Мама только сказала в трубку: "Люда просила вас зайти", и через полчаса Щаранский уже звонил в дверь. Ни одного слова не было произнесено.
— Найдите Люду и журналистов, — написал Орлов.
Щаранский разыскал меня у Григоренко, где я печатала обращение к властям с требованием освободить Гинзбурга, состояние здоровья которого внушало опасения. Мы вместе поехали ко мне, где нас ждал Орлов. По-прежнему пользуясь дощечкой и фломастером, он объяснил, что появился ненадолго, только для того чтобы сделать заявление для прессы, после чего намеревается исчезнуть, пока КГБ не напал на его след. Щаранский помчался разыскивать журналистов.

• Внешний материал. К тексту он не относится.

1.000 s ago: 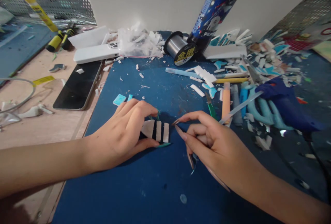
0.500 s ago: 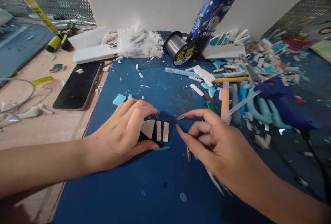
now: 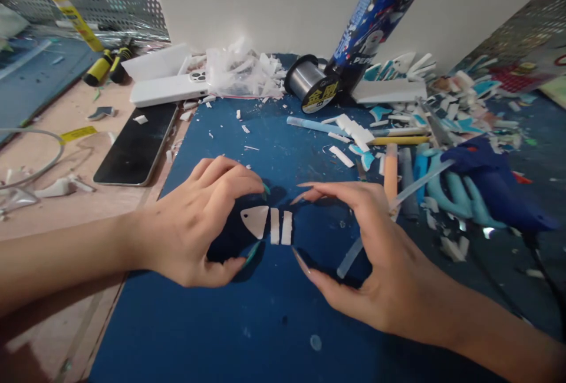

В шесть вечера он вернулся в компании Роберта Тота, корреспондента "Лос-Анджелес таймс", и Дэвида Мэйсона, шефа московского бюро Ассошиэйтед Пресс. На пресс-конференции Орлов зачитал короткий документ, призывающий все страны, подписавшие Заключительный акт Хельсинкского совещания, рассекретить бо́льшую часть информации, до сих пор необоснованно закрытой.